Christmas came and went. “I know,” thought Yvette, “I’ll get it done by New Year!” New Year came! Would you believe! Yvette had finished the As! She finished at 11 o’clock on New Year’s Eve!

Midnight came. It was the New Year. The computer program deleted all the poppies left in the past year. This was a New Year. The leaving of poppies would start from scratch.

1723. Roadside poppies

Certainly one couldn’t be too critical of the way the local Regional Council spent money to improve the lot of its residents. The neatness of back-country rural roads and facilities was indeed something to be proud of.
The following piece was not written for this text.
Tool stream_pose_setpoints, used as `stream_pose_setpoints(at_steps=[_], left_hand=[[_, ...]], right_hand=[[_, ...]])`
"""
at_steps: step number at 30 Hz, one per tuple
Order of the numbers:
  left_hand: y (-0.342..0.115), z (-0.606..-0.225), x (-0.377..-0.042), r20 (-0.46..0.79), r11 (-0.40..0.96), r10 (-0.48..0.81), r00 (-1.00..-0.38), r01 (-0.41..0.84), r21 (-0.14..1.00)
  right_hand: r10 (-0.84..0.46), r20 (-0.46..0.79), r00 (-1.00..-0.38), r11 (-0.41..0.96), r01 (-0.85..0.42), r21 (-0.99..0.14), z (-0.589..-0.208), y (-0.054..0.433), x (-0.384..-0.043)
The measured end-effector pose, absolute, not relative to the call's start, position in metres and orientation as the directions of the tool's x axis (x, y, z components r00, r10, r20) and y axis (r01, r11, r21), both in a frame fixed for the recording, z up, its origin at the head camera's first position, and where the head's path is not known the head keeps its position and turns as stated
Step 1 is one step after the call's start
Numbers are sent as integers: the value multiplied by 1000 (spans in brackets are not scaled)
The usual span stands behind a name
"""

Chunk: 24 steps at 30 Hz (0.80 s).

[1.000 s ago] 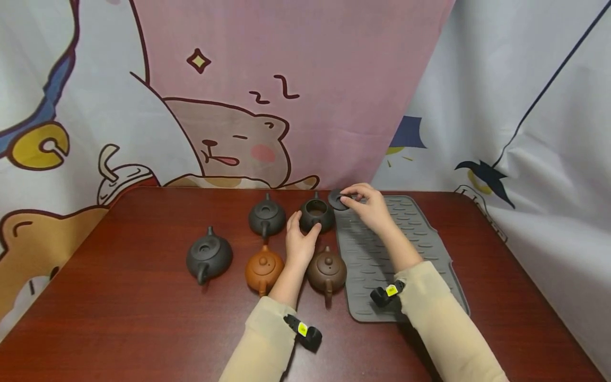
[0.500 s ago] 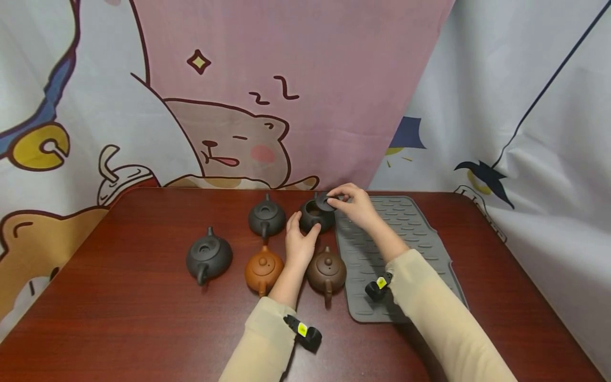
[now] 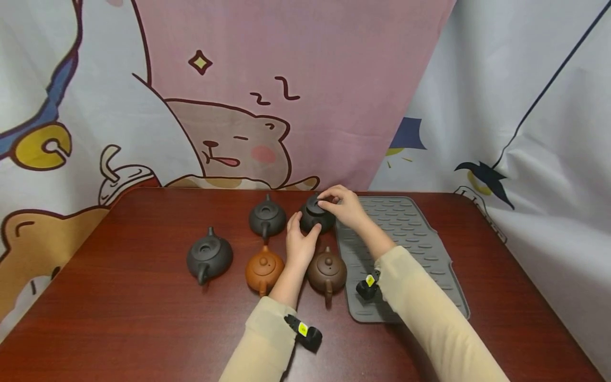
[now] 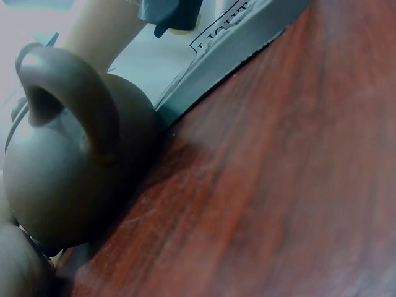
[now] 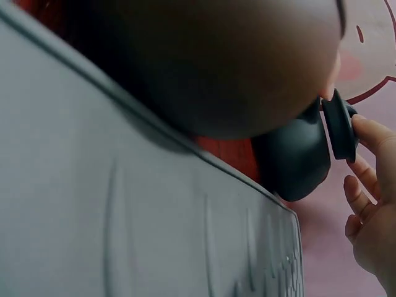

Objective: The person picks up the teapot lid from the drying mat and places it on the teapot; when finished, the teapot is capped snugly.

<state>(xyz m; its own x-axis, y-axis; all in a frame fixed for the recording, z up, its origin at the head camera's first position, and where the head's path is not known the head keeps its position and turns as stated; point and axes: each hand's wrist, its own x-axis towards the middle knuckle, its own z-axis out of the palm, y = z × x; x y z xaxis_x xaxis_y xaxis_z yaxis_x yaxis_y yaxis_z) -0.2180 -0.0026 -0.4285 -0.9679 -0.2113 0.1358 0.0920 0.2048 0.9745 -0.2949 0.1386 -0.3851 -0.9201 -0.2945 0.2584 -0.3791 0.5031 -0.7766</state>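
Note:
In the head view, a small black teapot (image 3: 311, 218) stands at the back, beside the mat. My left hand (image 3: 299, 243) holds its near side, fingers along the left and thumb in front. My right hand (image 3: 346, 208) pinches a round black lid (image 5: 340, 127) by its knob, over the teapot's mouth. A thin gap shows between lid and pot in the right wrist view. Just in front stands a lidded brown teapot (image 3: 327, 273), whose body and handle fill much of the left wrist view. Left of my left forearm is an orange-brown teapot (image 3: 263, 269).
A grey ridged mat (image 3: 406, 233) lies on the red-brown table (image 3: 143, 318) to the right. Two more dark lidded teapots stand at left, one at the back (image 3: 267, 215) and one nearer (image 3: 209, 257). A printed curtain (image 3: 334, 106) hangs behind.
My right hand has moved left with the lid, from beside the black teapot to over its mouth. My left hand has stayed on the teapot.

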Motion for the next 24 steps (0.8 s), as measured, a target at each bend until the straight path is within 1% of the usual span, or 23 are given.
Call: stream_pose_setpoints(at_steps=[12, 24], left_hand=[[-2, -426, -217, 126, 190, -204, -971, 87, 978], [0, -427, -218, 112, 181, -201, -973, 75, 981]], right_hand=[[-291, 258, -921, 532, -380, -757, -392, 136, -298], [-304, 219, -927, 542, -357, -761, -395, 138, -295]])
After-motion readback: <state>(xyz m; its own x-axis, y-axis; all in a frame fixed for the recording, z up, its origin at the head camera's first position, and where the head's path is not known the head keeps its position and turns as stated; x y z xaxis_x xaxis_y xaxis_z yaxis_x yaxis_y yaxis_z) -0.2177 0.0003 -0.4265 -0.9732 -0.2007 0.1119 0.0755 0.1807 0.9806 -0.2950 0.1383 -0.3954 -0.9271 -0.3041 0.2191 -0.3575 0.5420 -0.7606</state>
Julia’s little house in the hinterland was next to a road. It didn’t matter greatly because only half a dozen or so vehicles would pass by each day. On the opposite side of the road was a bank that had a few self-grown ferns and various weeds. Julia set out to make it a picture!

Her garden poppies had flowered profusely and there were literally hundreds of seed pods with thousands of tiny poppy seeds. She would collect them and scatter them onto the bank. When next spring came around there would be a feast of bright red poppies. One would hope that the sudden beauty of such a vision wouldn’t distract a vehicle driver and cause an accident!

Spring arrived! And indeed there were thousands of poppy plants all in bud. It was going to be a picture! A marvel! A wonder!

That was when the local Regional Council came along and sprayed the weeds.

1684. At least the parson’s sermon was short

My dear brothers and sisters. Let me tell you a story; a fable with a profound message.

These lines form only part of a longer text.